Yes, Jurgen Wolf talked about time-management techniques. Practices for better productivity. But it wasn’t the ‘how to’ stuff that helped me – I’d seen much of it before. What changed the way I work was a simple exercise that revealed my ingrained patterns of behaviour.
Here’s the exercise.
The next time you go through a pattern, map it as you go. Take notes on the process that causes you to change your mind.
My plan for this year was that when the Christmas holidays were over I would write every morning, starting Monday 12th January.
Monday produced a hot Australian morning. One of those where the light is so brilliantly clear everything has a distinct outline and is illuminated in vibrant colours.

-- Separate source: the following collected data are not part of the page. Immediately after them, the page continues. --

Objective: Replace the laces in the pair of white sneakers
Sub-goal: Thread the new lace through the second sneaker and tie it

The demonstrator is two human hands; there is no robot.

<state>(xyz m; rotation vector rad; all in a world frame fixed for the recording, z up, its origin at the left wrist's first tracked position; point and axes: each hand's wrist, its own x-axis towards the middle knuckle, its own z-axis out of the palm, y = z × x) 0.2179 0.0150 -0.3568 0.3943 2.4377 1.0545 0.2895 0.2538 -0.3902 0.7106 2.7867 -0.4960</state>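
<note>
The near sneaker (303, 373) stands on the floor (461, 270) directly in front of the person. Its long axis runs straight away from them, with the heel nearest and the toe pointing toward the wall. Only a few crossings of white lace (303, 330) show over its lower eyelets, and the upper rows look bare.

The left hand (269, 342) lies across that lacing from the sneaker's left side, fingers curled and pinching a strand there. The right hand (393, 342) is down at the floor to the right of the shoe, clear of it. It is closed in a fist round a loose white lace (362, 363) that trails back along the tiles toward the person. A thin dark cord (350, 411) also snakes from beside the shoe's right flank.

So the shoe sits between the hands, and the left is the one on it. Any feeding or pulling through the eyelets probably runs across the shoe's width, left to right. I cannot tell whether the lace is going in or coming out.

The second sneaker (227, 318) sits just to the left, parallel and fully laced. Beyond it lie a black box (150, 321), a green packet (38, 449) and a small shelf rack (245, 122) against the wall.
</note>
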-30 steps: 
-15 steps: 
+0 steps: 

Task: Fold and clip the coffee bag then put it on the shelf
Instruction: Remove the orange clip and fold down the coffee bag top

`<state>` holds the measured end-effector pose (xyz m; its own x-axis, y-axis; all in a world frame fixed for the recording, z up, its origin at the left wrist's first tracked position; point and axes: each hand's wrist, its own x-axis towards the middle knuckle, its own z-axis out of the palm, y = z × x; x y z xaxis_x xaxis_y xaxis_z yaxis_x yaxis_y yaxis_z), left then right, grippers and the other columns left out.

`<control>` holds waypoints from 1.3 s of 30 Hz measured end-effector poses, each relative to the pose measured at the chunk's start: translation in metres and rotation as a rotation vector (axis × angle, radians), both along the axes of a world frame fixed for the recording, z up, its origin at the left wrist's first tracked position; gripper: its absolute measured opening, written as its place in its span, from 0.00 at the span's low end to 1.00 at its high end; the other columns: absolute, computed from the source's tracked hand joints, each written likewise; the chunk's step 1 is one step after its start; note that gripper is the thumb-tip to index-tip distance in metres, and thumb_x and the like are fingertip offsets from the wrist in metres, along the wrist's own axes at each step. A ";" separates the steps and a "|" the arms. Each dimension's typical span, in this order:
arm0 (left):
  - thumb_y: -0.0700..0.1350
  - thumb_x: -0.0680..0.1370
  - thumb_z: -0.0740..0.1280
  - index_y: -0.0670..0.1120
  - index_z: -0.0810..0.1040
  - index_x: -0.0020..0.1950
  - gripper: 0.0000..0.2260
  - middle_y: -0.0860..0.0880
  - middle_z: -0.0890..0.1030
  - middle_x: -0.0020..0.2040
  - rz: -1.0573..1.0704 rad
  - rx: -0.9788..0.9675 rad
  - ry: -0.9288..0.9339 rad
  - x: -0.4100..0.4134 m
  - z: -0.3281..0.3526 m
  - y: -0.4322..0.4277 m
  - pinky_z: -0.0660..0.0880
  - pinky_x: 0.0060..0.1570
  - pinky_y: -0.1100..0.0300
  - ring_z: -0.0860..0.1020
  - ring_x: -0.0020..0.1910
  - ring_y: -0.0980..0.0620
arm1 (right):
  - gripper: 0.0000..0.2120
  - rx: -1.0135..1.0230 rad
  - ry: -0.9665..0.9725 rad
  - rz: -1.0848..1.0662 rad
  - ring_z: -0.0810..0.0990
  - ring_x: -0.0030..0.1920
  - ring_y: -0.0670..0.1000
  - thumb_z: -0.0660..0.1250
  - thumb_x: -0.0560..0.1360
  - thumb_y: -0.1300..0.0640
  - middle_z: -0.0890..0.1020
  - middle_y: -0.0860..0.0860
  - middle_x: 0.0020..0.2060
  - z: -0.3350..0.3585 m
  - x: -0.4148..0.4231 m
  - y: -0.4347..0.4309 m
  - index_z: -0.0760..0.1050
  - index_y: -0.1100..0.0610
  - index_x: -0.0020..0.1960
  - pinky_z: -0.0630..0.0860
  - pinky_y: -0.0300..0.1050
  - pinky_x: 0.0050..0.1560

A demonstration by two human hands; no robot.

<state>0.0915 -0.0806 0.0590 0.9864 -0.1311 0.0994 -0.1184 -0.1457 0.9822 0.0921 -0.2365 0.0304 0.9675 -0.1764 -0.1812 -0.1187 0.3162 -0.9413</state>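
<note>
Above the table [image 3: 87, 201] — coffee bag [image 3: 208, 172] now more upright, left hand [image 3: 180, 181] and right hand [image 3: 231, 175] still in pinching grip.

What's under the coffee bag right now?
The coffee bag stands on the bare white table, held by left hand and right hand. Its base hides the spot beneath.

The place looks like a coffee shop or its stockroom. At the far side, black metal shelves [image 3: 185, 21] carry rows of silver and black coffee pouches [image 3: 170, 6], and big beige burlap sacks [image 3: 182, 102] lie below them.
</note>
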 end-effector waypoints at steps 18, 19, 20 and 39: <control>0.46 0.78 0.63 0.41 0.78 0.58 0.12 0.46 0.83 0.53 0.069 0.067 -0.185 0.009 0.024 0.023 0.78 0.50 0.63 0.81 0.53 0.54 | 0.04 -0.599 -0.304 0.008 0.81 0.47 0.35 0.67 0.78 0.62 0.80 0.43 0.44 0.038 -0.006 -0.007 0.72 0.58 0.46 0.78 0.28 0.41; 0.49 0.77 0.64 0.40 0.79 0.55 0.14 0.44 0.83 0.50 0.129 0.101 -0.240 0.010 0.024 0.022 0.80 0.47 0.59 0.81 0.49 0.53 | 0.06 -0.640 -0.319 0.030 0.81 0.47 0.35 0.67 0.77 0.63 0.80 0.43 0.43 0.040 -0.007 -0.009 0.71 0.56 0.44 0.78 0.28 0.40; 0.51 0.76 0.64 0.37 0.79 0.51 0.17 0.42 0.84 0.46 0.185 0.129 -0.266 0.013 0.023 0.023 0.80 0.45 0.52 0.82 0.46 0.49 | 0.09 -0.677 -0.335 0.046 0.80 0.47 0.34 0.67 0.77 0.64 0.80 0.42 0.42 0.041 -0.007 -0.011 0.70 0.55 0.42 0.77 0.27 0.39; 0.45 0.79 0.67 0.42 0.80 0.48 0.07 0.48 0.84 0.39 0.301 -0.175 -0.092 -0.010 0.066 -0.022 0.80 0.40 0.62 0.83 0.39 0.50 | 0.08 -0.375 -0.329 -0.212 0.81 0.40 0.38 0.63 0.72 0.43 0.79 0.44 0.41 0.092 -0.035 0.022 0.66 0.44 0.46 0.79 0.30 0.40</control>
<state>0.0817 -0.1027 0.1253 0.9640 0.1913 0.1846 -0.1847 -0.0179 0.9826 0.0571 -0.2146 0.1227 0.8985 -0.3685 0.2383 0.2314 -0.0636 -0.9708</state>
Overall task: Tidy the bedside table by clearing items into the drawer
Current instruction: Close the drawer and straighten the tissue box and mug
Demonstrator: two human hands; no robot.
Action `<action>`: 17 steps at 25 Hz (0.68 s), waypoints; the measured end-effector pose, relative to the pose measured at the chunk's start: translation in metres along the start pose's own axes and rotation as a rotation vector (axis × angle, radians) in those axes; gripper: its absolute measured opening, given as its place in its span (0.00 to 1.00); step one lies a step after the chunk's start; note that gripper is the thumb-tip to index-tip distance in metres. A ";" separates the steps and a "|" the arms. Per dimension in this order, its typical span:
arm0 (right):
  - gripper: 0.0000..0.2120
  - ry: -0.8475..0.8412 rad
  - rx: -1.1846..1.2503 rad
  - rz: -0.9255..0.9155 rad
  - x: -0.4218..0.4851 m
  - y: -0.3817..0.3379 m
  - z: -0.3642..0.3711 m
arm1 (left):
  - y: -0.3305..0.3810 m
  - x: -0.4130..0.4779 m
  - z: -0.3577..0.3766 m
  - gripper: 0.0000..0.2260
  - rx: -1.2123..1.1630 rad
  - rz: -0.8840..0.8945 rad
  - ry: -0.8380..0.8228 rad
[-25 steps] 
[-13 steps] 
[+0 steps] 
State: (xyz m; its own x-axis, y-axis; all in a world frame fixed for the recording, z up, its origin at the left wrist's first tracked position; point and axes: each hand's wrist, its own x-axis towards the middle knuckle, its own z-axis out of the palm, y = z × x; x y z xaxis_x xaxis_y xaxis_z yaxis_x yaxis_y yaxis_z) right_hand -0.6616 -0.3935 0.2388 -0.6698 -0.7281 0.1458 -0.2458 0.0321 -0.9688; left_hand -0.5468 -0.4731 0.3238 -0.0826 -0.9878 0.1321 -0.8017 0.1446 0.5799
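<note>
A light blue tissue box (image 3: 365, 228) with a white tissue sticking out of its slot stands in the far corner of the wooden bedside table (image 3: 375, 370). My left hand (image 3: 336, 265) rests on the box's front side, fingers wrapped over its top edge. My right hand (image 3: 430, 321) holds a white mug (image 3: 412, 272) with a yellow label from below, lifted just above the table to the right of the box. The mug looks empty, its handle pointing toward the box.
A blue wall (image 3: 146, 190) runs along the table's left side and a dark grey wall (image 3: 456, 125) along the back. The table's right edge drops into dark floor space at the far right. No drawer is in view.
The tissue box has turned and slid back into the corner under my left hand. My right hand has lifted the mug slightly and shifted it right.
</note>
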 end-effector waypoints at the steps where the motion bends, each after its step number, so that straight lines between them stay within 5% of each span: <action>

I noticed the laundry had piled up and put a load in the washing machine. After breakfast I hung it out before I went to write. Except the sun was so hot I decided to go down to the beach for a quick swim. I messaged my neighbour who I often swim with and she came too.
The beach was closed. A 5 metre white pointer shark was hanging around and there was a chatty excited buzz. My friend and I swam in an area protected by rocks. The sun was hot, the water cool, so beautiful we had two long swims.
Then we decided to shark-watch on the kiosk terrace. The cappuccinos were smooth and creamy. Mindful of my pact to write, I ordered an egg and bacon roll for lunch so I could go straight to work when I got home.
The first thing I did at home was hang out the next load of washing. The newspaper lay on the coffee table and I flicked through the pages looking for articles about sharks. I lay on the lounge to read one. I felt a little sleepy and decided to have a short nap so I’d be brighter when I started writing…
Needless to say, I didn’t write that Monday. Or Tuesday. So I decided to start the next Monday.
Does any of this sound familiar to you? Maybe not the same events, but the similar pattern of life getting in the way of writing?
Jurgen suggests mapping your patterns of behaviour as you go through them. This will help you identify your patterns. The added benefit is that the act of writing it down can be enough of a pattern interruption that you go back to doing what you had originally planned.
I assigned this morning for writing this blog post. I noticed the washing again. Funny I only notice washing when I’m going to write?! I’m familiar with this pattern of behaviour now.
I’ve never had trouble make definite plans with myself about writing time. I recognise now that the difficulty lies in keeping them. So if something is about to change those plans or insert itself into those plans, now I ask myself, as I did this morning, “do you chose to do the laundry over writing?”
And here I am, writing.
The laundry will get done, just not in my writing time. I will have that coffee and swim with my friend, just not in my writing time. The way I work has become more productive because I’m more aware of my patterns of behaviour.
What I also had to learn was that I kept repeating those past negative patterns because I got something out of them. In two weeks’ time I’d like to explore that further on my blog.
Meanwhile I’d be very interested in hearing about the patterns of behaviour you discover.